#### [Exercise goal]
Below are entries with pictures in them. Output exactly the lines starting at the line with "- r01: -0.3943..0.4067" and ending at the line with "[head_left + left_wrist", both included, but not the pictures.

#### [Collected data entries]

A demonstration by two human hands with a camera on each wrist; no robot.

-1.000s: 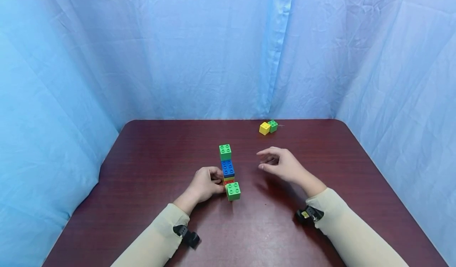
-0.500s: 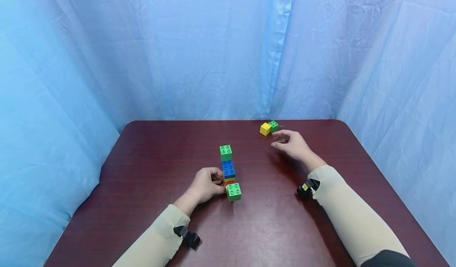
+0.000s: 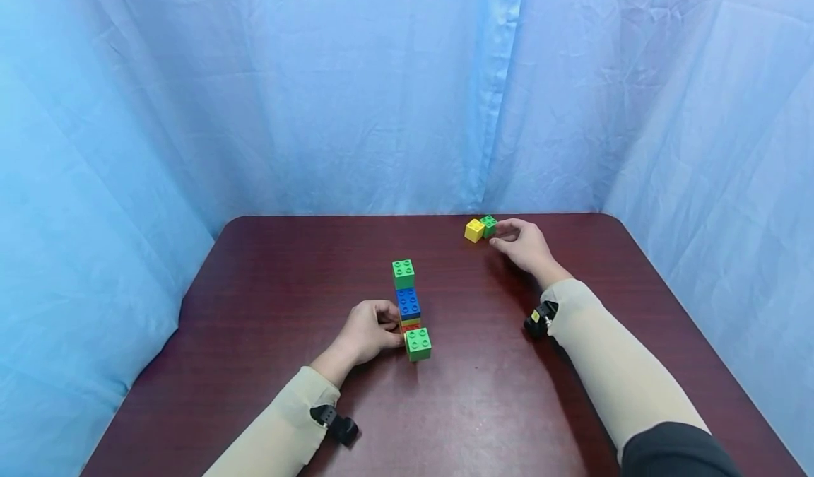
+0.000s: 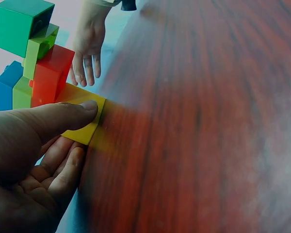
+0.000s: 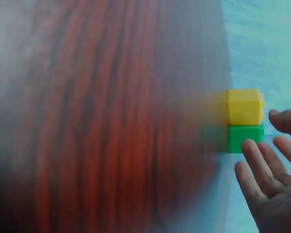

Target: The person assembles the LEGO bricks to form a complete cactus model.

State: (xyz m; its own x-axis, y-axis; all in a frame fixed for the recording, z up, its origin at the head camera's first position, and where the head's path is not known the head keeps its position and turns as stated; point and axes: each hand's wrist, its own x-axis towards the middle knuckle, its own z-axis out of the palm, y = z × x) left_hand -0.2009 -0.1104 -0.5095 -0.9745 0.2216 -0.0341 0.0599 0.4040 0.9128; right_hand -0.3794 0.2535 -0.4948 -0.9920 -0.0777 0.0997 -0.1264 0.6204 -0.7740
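Observation:
My left hand (image 3: 365, 332) grips a tower of toy building bricks (image 3: 408, 303) at mid-table. In the left wrist view the thumb lies across its yellow bottom brick (image 4: 83, 135), with fingers curled at the other side. Above it come a red brick (image 4: 52, 73), lime pieces, a blue brick (image 4: 9, 86) and a green brick (image 4: 19, 25) jutting out on top. My right hand (image 3: 526, 246) is at the far side, fingers and thumb spread apart, fingertips right at a loose green brick (image 3: 489, 225). Against that brick sits a loose yellow brick (image 5: 244, 108).
The dark red-brown wooden table (image 3: 286, 272) has rounded far corners, and the loose bricks lie near its far edge. Blue curtains (image 3: 356, 95) hang behind it and along both sides. A small black camera (image 3: 340, 426) is strapped to each wrist.
My right hand has moved away from beside the tower, forward and slightly right, to the loose green brick. My left hand keeps its hold on the tower in the same place.

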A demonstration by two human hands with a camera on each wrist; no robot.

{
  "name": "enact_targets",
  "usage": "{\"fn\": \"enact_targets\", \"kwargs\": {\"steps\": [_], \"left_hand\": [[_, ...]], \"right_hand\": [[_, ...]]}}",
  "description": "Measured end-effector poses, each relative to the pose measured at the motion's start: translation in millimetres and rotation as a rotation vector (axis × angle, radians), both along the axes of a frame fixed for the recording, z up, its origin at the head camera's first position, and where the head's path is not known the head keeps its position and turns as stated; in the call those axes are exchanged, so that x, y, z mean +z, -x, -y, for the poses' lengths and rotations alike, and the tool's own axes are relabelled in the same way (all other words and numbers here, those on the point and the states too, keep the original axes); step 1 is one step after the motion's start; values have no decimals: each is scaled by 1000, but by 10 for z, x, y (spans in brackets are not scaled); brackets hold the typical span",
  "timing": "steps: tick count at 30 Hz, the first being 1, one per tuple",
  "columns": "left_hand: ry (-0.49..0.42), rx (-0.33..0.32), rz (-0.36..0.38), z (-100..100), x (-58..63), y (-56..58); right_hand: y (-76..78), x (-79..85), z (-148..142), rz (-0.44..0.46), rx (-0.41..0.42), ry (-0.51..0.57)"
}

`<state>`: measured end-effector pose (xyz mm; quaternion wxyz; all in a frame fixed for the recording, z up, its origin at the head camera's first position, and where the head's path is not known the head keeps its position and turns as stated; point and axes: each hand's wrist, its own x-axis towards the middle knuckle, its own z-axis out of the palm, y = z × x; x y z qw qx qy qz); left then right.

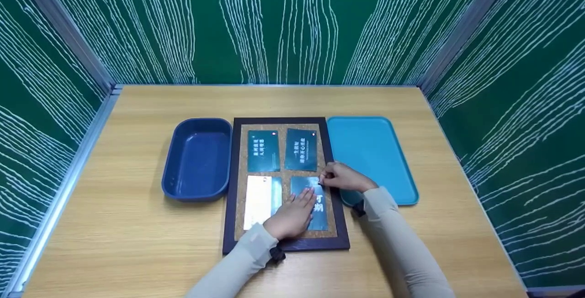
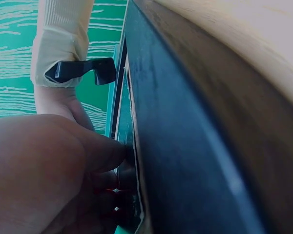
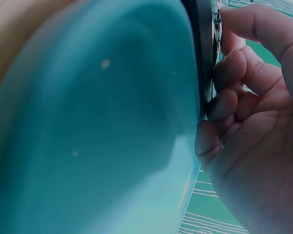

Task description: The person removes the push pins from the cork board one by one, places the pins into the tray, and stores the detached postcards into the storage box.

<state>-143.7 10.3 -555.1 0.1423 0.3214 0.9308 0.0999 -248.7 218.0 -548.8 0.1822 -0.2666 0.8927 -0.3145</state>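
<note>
A cork board with a dark frame (image 1: 315, 244) lies on the table, bearing green cards with white writing. My left hand (image 1: 292, 218) rests on the lower right card (image 1: 321, 218), its fingers straight and pressed to the surface. At that card's upper right corner, my right hand (image 1: 345, 178) pinches a small dark pin, mostly covered by the fingertips. Seen from the right wrist, the right hand's (image 3: 254, 102) thumb and finger meet at the board's surface. The upper left card (image 1: 263, 161), upper right card (image 1: 301, 163) and glare-whitened lower left card (image 1: 257, 202) each have a small spot near the top.
Left of the board stands a deep blue bin (image 1: 201, 163). A flat turquoise tray (image 1: 365, 142) lies against its right side, partly beneath the right forearm. Green panels (image 1: 292, 28) with white lines wall in the wooden table (image 1: 114, 188) at the back and sides.
</note>
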Motion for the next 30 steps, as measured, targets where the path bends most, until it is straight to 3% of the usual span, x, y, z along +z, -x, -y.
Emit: {"fn": "enact_targets", "kwargs": {"steps": [20, 30], "left_hand": [[2, -3, -5, 1, -29, -6], [6, -10, 1, -2, -28, 5]], "right_hand": [[11, 3, -26, 40, -8, 31], [40, 62, -95, 117, -83, 62]]}}
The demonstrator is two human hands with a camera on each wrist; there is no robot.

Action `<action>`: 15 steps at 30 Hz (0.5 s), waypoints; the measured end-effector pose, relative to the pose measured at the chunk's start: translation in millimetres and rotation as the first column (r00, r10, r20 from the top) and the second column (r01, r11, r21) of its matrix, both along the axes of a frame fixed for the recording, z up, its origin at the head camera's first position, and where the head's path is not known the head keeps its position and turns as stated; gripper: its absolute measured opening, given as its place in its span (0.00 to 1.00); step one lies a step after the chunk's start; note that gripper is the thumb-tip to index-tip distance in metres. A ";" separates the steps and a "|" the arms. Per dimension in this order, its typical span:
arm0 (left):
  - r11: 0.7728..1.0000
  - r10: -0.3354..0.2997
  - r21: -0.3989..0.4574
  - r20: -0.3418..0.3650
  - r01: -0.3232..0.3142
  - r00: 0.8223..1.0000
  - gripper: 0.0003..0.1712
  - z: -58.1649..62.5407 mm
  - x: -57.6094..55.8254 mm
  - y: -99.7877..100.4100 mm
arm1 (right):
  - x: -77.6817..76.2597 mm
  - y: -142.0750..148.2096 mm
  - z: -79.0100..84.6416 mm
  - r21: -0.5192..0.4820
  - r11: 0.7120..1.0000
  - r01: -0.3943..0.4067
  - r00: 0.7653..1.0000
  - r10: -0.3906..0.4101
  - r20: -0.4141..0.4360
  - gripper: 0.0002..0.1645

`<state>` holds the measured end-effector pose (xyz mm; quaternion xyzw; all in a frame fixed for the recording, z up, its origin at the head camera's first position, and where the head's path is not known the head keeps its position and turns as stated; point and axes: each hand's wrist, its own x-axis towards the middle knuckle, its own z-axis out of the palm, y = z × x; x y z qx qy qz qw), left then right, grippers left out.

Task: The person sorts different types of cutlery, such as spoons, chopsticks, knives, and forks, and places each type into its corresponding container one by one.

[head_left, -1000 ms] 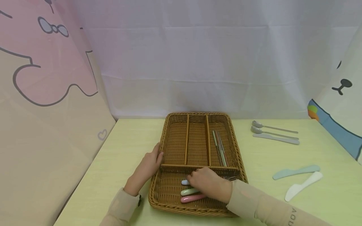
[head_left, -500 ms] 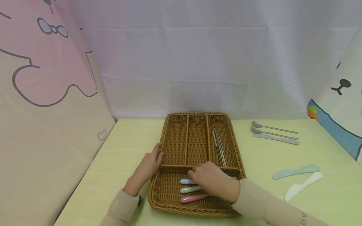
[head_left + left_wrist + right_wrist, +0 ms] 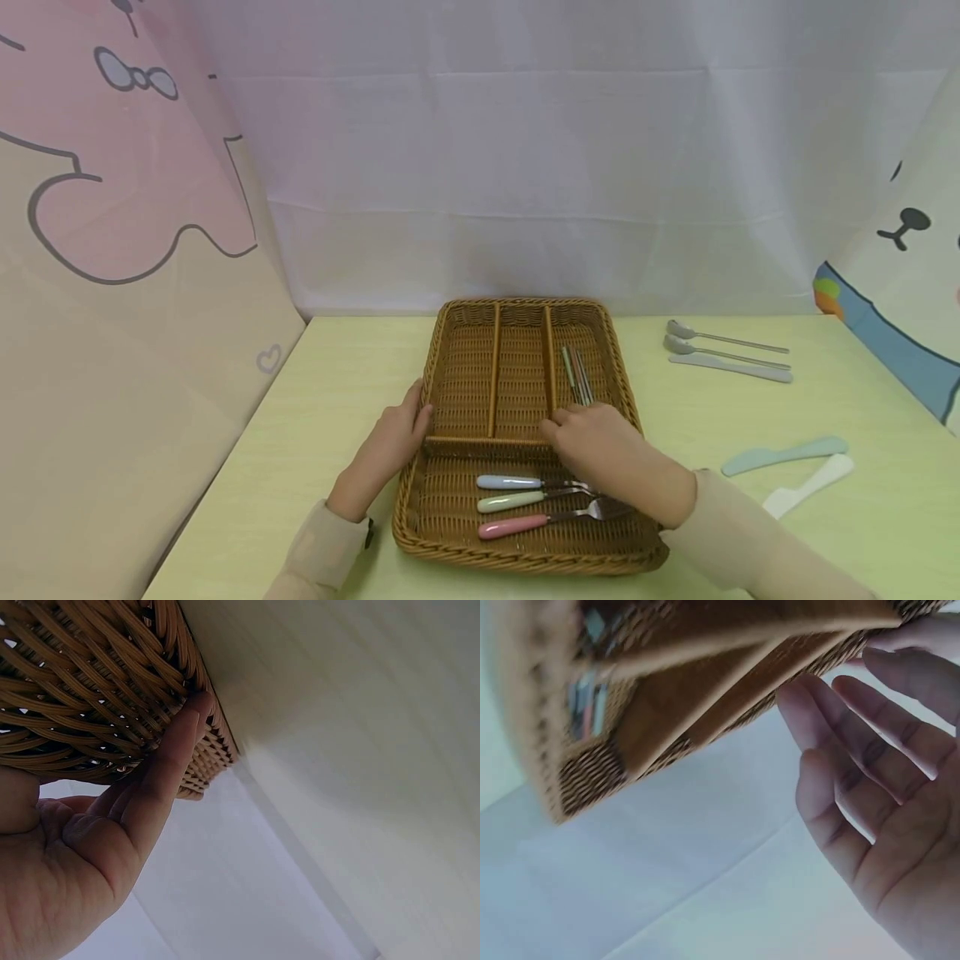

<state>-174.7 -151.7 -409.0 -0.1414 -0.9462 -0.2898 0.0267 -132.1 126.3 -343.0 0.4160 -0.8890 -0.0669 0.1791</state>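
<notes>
My left hand (image 3: pixel 397 425) holds against the left side of the brown wicker basket (image 3: pixel 448 350), its straight fingers pressed along the outer wall in the left wrist view. My right hand (image 3: pixel 600 442), empty, hovers over the basket's cross divider, its fingers loosely bent and spread in the right wrist view. In the front compartment lie three forks side by side, with a blue handle (image 3: pixel 508 482), a green handle (image 3: pixel 512 502) and a pink handle (image 3: pixel 513 527). Their right ends are partly hidden by my hand. Slim chopsticks (image 3: pixel 581 375) lie in the back right compartment, their lower ends covered.
Right of the basket, two long-handled spoons (image 3: pixel 727 339) and a grey knife (image 3: pixel 731 368) lie on the pale yellow table (image 3: pixel 360 350). Closer in are a mint knife (image 3: pixel 783 456) and a white knife (image 3: pixel 813 485), partly behind my right sleeve. A white curtain (image 3: pixel 480 192) hangs behind.
My right hand has let go of the forks in the front compartment and moved right and back, uncovering more of them. My left hand stays on the basket's side.
</notes>
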 end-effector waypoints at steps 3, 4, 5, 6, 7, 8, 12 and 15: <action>1.000 0.002 -0.001 0.007 -0.002 1.000 0.30 -0.3 0.0 -0.4 | -3.9 12.5 3.0 -0.035 0.999 0.032 0.999 -0.032 -0.013 0.06; 1.000 0.002 -0.003 0.006 -0.002 1.000 0.30 -0.5 0.0 -0.5 | -5.1 17.0 4.1 -0.042 0.998 0.046 0.999 -0.047 -0.011 0.07; 1.000 0.002 -0.004 0.006 -0.002 1.000 0.30 -0.4 0.1 -0.5 | -6.6 21.9 4.5 -0.048 0.997 0.059 0.998 -0.060 -0.012 0.07; 1.000 0.002 -0.003 0.006 -0.002 1.000 0.30 -0.5 0.0 -0.5 | -7.7 26.7 5.2 -0.055 0.996 0.073 0.997 -0.073 -0.009 0.08; 1.000 0.003 -0.006 0.004 -0.003 1.000 0.30 -0.6 -0.1 -0.5 | -8.5 31.7 5.9 -0.059 0.994 0.090 0.996 -0.090 -0.002 0.08; 1.000 0.003 -0.006 0.002 -0.003 1.000 0.30 -0.7 -0.2 -0.4 | -9.4 36.8 6.2 -0.065 0.992 0.104 0.995 -0.104 0.005 0.09; 1.000 0.000 -0.009 -0.014 0.000 1.000 0.29 -0.9 -0.5 0.0 | -12.9 57.0 4.9 -0.090 0.982 0.164 0.986 -0.162 0.032 0.11; 1.000 0.003 -0.008 -0.013 -0.003 1.000 0.29 -0.6 -0.4 0.3 | -14.7 72.8 2.0 -0.100 0.973 0.210 0.977 -0.206 0.053 0.10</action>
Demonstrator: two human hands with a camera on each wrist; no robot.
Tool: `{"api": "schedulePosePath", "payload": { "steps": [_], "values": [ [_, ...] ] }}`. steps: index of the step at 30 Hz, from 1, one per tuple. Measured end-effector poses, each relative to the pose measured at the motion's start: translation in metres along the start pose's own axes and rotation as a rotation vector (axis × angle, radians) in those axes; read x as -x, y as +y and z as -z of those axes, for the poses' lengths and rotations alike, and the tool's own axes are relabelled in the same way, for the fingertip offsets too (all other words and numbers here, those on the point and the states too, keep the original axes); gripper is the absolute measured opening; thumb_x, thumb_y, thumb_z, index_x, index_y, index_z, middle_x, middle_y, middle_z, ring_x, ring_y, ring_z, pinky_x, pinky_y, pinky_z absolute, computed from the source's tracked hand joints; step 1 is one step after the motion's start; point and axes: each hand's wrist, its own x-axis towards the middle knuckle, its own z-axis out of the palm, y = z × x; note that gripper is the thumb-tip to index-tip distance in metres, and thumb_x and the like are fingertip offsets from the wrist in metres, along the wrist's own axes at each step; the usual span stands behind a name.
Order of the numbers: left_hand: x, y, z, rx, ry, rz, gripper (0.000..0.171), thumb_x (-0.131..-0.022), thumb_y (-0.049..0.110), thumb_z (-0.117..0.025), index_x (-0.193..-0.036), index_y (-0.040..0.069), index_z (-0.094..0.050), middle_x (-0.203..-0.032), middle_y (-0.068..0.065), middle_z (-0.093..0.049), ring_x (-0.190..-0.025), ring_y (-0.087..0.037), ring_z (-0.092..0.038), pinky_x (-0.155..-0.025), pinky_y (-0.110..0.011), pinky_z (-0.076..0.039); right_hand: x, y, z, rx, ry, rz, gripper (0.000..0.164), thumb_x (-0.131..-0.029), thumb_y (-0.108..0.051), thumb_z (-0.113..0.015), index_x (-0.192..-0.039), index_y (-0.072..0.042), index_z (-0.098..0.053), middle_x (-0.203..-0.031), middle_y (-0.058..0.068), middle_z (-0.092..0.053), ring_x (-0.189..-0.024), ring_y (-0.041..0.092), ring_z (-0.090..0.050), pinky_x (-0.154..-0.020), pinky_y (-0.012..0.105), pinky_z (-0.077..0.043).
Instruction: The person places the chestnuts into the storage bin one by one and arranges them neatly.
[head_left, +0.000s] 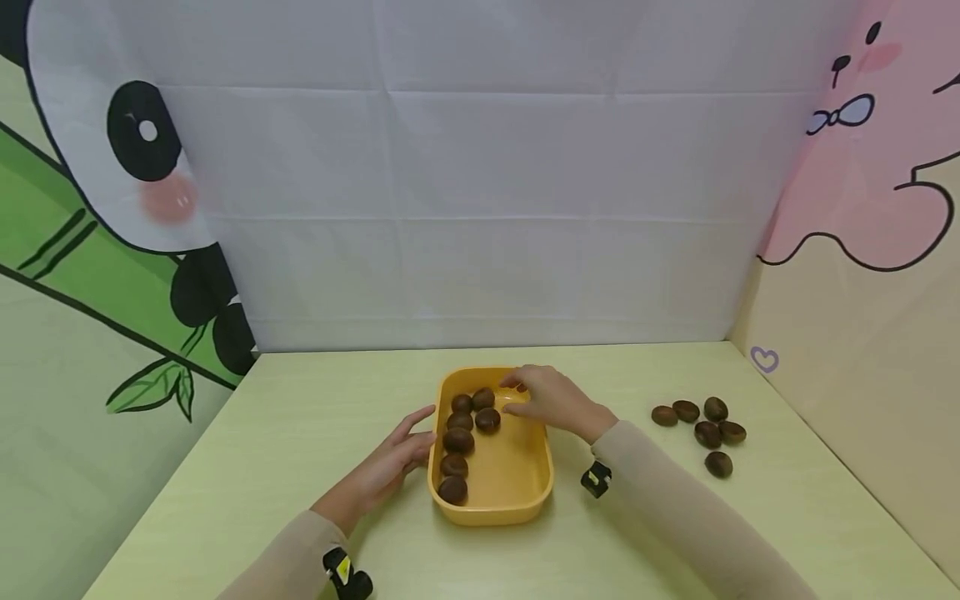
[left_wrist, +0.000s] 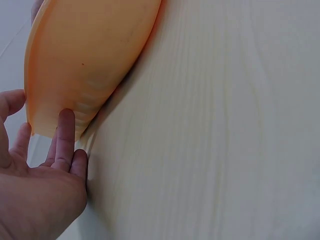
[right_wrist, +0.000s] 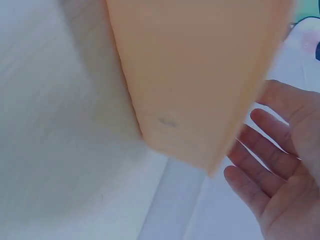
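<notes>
A yellow plastic tray (head_left: 495,517) sits on the table, with several brown chestnuts (head_left: 458,441) lined along its left side. Two more chestnuts (head_left: 487,420) lie beside that row near the far end. My left hand (head_left: 393,462) rests its fingers against the tray's left wall; in the left wrist view the extended fingers (left_wrist: 65,135) touch the outer side. Reaching over the right rim, my right hand (head_left: 553,402) has its thumb and fingers spread just right of the upper chestnuts. The right wrist view shows its fingers loosely bent beyond the rim, the thumb tip hidden.
Several loose chestnuts (head_left: 707,434) lie on the table (head_left: 622,533) to the right of the tray, beside the right forearm. A white cloth-like backdrop (head_left: 487,208) stands behind the table, and side panels with cartoon animals flank it.
</notes>
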Motion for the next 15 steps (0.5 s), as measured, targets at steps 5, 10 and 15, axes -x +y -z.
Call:
{"api": "schedulePosePath", "payload": {
  "steps": [5,10,15],
  "values": [
    [0.0,0.0,0.0,0.0,0.004,0.004,0.062,-0.106,0.03,-0.049,-0.159,0.023,-0.018,-0.133,-0.016,-0.061,-0.128,-0.032,-0.052,-0.117,-0.055,-0.017,0.016,0.013,0.022,0.051,0.06,0.001,0.037,-0.09,-0.024,-0.078,-0.119,-0.003,-0.068,-0.117,0.01,-0.07,-0.101,0.027,-0.066,-0.087,0.039,-0.054],
    [0.0,-0.001,0.0,-0.003,0.007,0.001,0.062,-0.106,0.03,-0.049,-0.159,0.023,-0.018,-0.132,-0.016,-0.061,-0.126,-0.032,-0.053,-0.116,-0.054,-0.018,0.037,0.034,0.039,0.041,0.078,-0.074,0.036,-0.09,-0.024,-0.078,-0.119,-0.006,-0.068,-0.116,0.007,-0.07,-0.101,0.026,-0.066,-0.087,0.041,-0.054],
    [-0.001,-0.002,0.001,-0.005,0.001,-0.008,0.063,-0.106,0.031,-0.05,-0.159,0.022,-0.018,-0.132,-0.016,-0.061,-0.124,-0.031,-0.054,-0.116,-0.053,-0.021,0.062,0.064,0.051,-0.004,0.082,-0.162,0.036,-0.091,-0.024,-0.076,-0.121,-0.005,-0.067,-0.117,0.011,-0.069,-0.101,0.029,-0.067,-0.087,0.043,-0.054]
  ]
}}
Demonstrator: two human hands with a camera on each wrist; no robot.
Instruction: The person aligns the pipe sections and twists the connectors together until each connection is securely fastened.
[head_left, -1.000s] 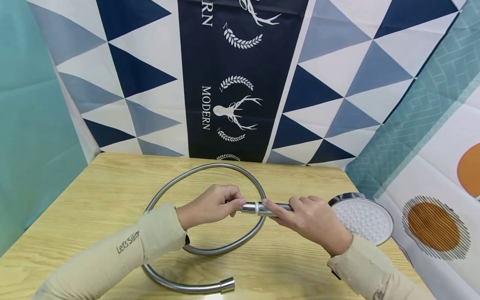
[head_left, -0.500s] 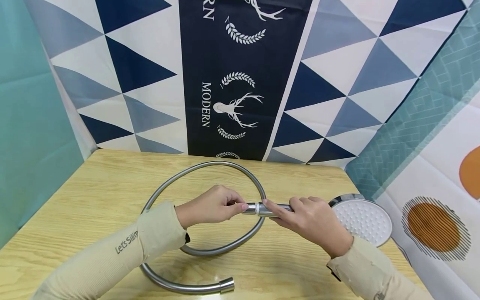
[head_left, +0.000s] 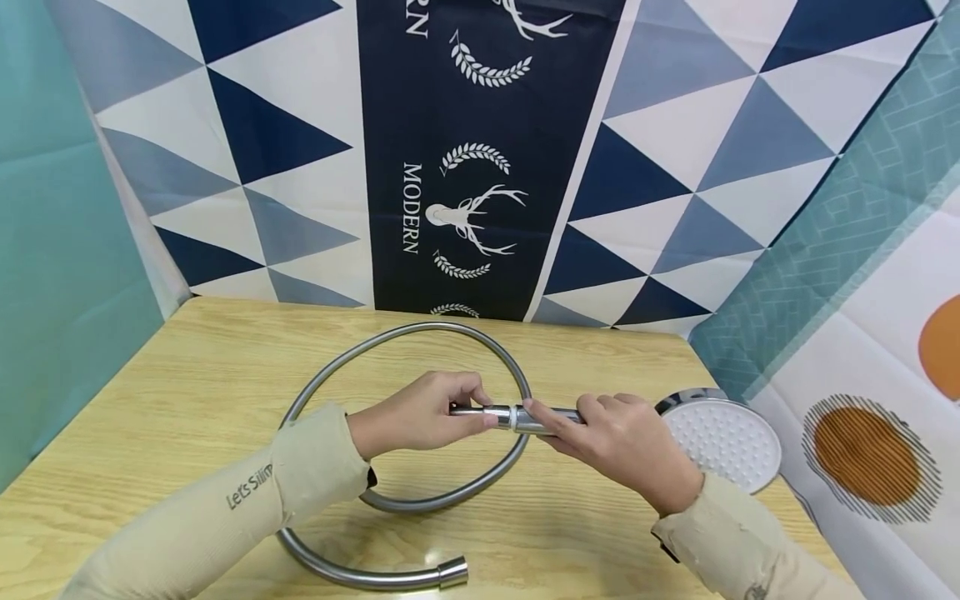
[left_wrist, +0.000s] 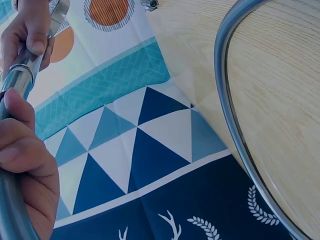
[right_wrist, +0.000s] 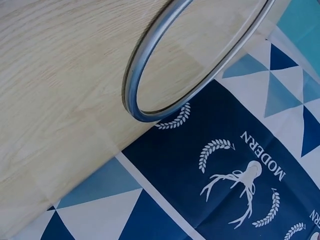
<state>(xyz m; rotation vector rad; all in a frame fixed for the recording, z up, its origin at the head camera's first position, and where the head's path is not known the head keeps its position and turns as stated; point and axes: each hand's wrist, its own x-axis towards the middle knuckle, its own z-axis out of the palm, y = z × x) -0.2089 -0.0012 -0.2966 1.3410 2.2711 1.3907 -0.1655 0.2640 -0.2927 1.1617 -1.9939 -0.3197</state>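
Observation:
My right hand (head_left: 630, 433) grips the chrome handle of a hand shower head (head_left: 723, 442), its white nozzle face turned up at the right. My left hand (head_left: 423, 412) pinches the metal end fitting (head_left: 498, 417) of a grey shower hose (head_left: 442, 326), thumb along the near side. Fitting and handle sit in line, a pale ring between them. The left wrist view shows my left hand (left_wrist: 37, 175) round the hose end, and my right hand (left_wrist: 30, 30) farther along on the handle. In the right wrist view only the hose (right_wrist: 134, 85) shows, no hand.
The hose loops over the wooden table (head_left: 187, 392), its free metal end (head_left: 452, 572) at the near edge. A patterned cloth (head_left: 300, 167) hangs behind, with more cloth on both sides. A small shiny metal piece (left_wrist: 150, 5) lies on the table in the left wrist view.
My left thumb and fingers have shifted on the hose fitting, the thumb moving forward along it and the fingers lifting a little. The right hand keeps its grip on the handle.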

#### [Task solution]
  - r01: -0.3943..0.4067
  - r00: 0.7653..1.0000
  - r10: -0.3906..0.4101
  - r20: -0.4141..0.4360
  - gripper: 0.0002..0.1645

`<state>` holds the measured end-effector pose (xyz mm; quaternion xyzw; all in a frame fixed for the recording, z up, its origin at the head camera's first position, and where the head's path is not known the head keeps its position and turns as stated; point and axes: each hand's wrist, its own x-axis towards the middle knuckle, its own z-axis out of the palm, y = z × x; x y z qx qy qz qw), left then right, grippers left out.

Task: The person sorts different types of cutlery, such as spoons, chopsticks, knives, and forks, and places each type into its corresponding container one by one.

[head_left, -1000 ms] 
[head_left, -500 ms] 
[head_left + left_wrist + right_wrist, +0 ms] 

No more output will be produced for this exercise.